Lincoln is one of the closest downwind counties, which is part of Ostronic’s interest in the subject, along with the population being overlooked. She has met with some of the people affected and hopes to create a photo essay.
No stranger to the outdoors, Ostronic was also exposed to wild land firefighting while in Lincoln County. This is crucial to minimizing the spread of wildfires. It involves trench digging and cutting down trees to stop the path of the fire.
“I’m probably going to do that next summer while I continue to look at what jobs open up and where I want to take my degree. I think summer 2023, I’ll be wild land firefighting out there in the area,” she said.

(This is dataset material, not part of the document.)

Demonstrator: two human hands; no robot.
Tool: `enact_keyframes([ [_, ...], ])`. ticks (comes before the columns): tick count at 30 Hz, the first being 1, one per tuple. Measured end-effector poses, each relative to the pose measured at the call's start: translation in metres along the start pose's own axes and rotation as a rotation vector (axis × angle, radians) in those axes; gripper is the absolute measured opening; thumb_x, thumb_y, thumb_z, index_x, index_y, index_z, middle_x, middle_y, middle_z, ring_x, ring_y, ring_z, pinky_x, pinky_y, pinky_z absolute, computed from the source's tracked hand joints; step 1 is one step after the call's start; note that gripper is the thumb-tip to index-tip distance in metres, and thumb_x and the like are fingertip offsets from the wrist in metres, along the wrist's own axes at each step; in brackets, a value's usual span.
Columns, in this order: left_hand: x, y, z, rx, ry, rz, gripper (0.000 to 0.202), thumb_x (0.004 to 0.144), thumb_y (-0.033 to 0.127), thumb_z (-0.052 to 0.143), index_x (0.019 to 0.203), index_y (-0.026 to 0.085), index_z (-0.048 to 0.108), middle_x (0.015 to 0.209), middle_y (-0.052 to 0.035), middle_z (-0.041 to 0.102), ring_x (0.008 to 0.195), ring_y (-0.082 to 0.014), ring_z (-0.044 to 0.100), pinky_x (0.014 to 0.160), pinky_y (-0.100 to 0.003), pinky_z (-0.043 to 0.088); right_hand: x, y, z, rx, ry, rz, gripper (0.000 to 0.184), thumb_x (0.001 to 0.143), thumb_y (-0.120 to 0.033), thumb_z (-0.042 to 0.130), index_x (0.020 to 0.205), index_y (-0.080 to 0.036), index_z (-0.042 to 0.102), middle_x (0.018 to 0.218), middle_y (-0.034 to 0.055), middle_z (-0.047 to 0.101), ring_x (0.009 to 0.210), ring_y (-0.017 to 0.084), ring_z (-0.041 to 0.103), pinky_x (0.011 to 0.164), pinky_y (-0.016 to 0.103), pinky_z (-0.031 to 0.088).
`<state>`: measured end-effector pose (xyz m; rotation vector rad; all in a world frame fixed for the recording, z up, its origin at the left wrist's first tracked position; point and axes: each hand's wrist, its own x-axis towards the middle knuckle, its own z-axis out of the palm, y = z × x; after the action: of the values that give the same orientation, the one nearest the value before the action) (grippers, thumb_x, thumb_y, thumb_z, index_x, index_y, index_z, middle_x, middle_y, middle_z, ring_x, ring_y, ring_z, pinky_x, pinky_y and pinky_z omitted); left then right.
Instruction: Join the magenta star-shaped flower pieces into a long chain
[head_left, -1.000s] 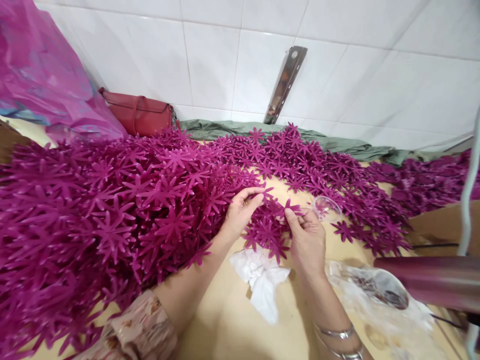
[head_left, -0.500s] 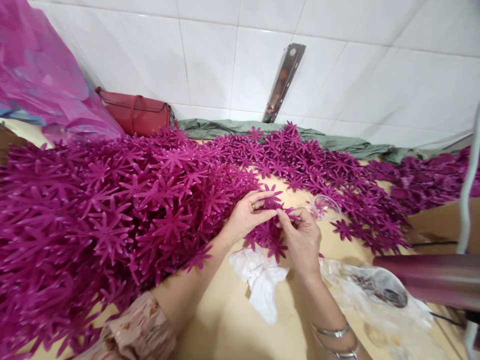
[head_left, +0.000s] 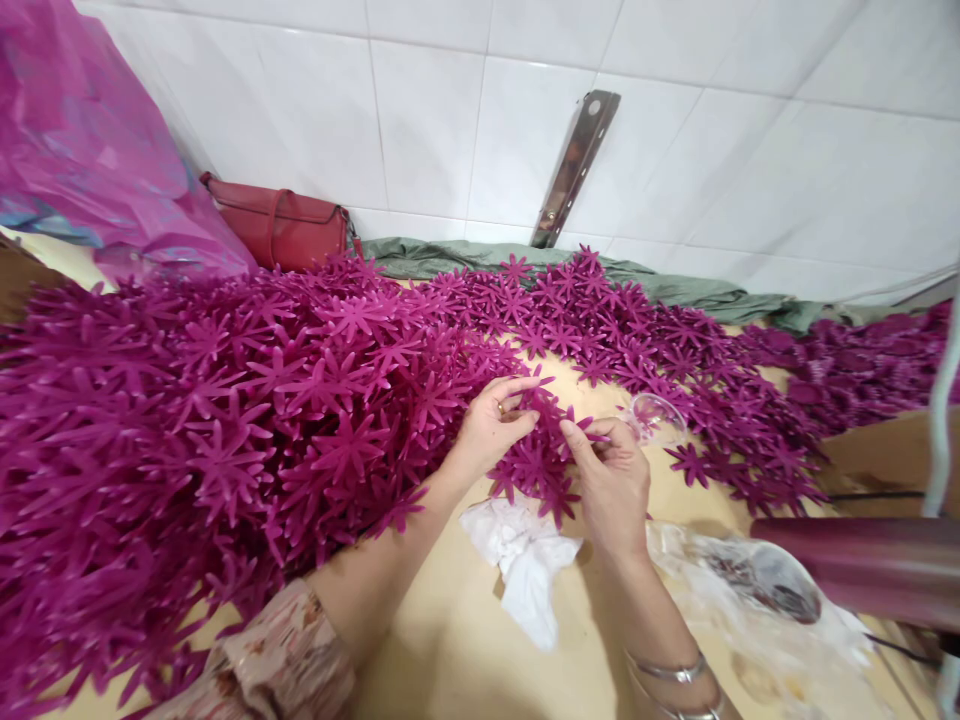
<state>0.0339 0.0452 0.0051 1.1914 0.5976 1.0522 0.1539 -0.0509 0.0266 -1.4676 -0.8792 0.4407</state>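
A huge heap of magenta star-shaped fabric flower petals [head_left: 225, 420] covers the table from the left edge to the far right. My left hand [head_left: 491, 430] is curled at the heap's near edge, its fingers pinched on a petal. My right hand [head_left: 611, 475] faces it, thumb and fingers closed on a petal [head_left: 581, 428] from the small cluster between the two hands. A small clear plastic cup [head_left: 652, 412] lies just beyond my right hand.
A crumpled white cloth [head_left: 525, 560] lies on the beige tabletop [head_left: 465, 640] below my hands. A clear plastic bag [head_left: 757, 590] and a dark red tube [head_left: 862, 565] sit at right. A red handbag [head_left: 281, 228], pink plastic sheet [head_left: 82, 150] and green cloth [head_left: 675, 285] line the tiled wall.
My hands came together over the small petal cluster and have drawn slightly apart again, each still pinching petals. The heap has not shifted.
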Motion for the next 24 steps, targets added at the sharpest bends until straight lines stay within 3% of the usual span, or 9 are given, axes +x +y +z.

Originally from Kansas, Ostronic chose OHIO primarily for the visual communications program, which she credits to providing her an abundance of knowledge about the field.
“It’s taught me a lot. I think that their strong emphasis on ethics is very important with photojournalism. I think they really do push you, and you learn that pressure creates good work. I’ve had a lot of really good conversations with faculty when things come up, whether it is with ethics or obstacles with projects,” she said. “They push you in the right direction.”
Ostronic is a Margaret Boyd scholar and a part of the Ohio Honors Program. She fuels her passion for nature by working for OHIO Outdoor Pursuits and attends many trips. She also serves as the social chair for the women’s rugby team and as a member of the National Press Photographers Association at Ohio University.